**Problem to work on:** Could you please repeat the data below word for word?

**Source material:**

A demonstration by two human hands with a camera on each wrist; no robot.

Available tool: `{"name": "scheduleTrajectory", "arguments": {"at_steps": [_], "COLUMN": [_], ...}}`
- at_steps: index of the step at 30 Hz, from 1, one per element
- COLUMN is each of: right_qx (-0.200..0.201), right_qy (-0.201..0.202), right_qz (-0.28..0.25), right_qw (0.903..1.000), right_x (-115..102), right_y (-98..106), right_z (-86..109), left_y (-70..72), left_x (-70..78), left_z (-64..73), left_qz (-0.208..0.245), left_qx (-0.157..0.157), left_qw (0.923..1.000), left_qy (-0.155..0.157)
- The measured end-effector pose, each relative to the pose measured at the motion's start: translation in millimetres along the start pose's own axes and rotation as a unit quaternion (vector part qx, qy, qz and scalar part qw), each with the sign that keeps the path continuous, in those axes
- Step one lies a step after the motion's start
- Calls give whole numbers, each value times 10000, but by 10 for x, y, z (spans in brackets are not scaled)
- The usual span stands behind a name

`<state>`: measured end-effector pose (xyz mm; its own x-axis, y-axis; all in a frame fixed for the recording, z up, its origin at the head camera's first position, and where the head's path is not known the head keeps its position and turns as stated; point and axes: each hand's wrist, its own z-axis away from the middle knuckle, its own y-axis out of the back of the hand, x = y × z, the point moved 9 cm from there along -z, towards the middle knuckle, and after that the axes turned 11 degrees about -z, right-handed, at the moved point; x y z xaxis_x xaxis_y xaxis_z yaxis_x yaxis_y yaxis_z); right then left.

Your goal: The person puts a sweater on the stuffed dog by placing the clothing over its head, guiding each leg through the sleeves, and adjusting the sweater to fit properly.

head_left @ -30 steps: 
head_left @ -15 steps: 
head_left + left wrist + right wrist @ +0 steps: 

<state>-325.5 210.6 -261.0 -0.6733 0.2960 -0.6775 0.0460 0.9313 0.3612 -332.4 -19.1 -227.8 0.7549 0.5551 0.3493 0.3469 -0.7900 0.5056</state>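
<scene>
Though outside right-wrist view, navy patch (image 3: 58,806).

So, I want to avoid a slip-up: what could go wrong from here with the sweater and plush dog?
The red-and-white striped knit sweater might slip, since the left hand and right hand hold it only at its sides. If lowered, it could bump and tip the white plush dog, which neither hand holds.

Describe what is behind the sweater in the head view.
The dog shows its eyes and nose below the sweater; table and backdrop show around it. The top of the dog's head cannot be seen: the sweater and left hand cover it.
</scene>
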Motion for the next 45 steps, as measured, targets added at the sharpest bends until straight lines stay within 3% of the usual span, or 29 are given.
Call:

**Solved problem:**
A demonstration by two human hands with a camera on each wrist; no robot.

Available tool: `{"name": "scheduleTrajectory", "arguments": {"at_steps": [_], "COLUMN": [_], ...}}`
- at_steps: index of the step at 30 Hz, from 1, one per element
- COLUMN is each of: right_qx (-0.200..0.201), right_qy (-0.201..0.202), right_qz (-0.28..0.25), right_qw (0.903..1.000), right_x (-115..102), right_y (-98..106), right_z (-86..109), left_y (-70..72), left_x (-70..78), left_z (-64..73), left_qz (-0.208..0.245), left_qx (-0.157..0.157), left_qw (0.923..1.000), left_qy (-0.155..0.157)
- The measured end-effector pose, each relative to the pose measured at the motion's start: translation in millimetres along the start pose's own axes and rotation as a unit quaternion (vector part qx, qy, qz and scalar part qw), each with the sign that keeps the path continuous, in those axes
- Step one lies a step after the motion's start
- Calls give whole numbers, each value times 10000, but by 10 for x, y, z (spans in brackets are not scaled)
- The usual span stands behind a name

`<state>`: measured end-effector pose (xyz mm; its own x-axis, y-axis; all in a frame fixed for the recording, z up, its origin at the head camera's first position, and where the head's path is not known the head keeps its position and turns as stated; point and axes: each hand's wrist, its own z-axis away from the middle knuckle, its own y-axis out of the back of the hand, x = y × z, the point moved 9 cm from there along -z, towards the middle knuckle, and after that the axes turned 11 degrees about -z, right-handed, at the moved point; x y z xaxis_x xaxis_y xaxis_z yaxis_x yaxis_y yaxis_z); right then left.

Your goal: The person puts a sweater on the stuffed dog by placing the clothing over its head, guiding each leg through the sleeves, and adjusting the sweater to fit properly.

head_left @ -30 steps: 
head_left @ -15 steps: 
head_left + left wrist + right wrist @ +0 steps: 

<state>-325.5 210.6 -261.0 -0.6733 0.2960 -0.6775 0.0460 0.9313 0.3612 -332.4 -19.1 -227.8 0.7549 0.5551 0.3493 0.3469 -0.7900 0.5056</state>
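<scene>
Though outside right-wrist view, navy patch (image 3: 58,806).

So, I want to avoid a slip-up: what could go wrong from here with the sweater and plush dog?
The red-and-white striped knit sweater might slip, since the left hand and right hand hold it only at its sides. If lowered, it could bump and tip the white plush dog, which neither hand holds.

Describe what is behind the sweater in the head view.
The dog shows its eyes and nose below the sweater; table and backdrop show around it. The top of the dog's head cannot be seen: the sweater and left hand cover it.
</scene>
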Motion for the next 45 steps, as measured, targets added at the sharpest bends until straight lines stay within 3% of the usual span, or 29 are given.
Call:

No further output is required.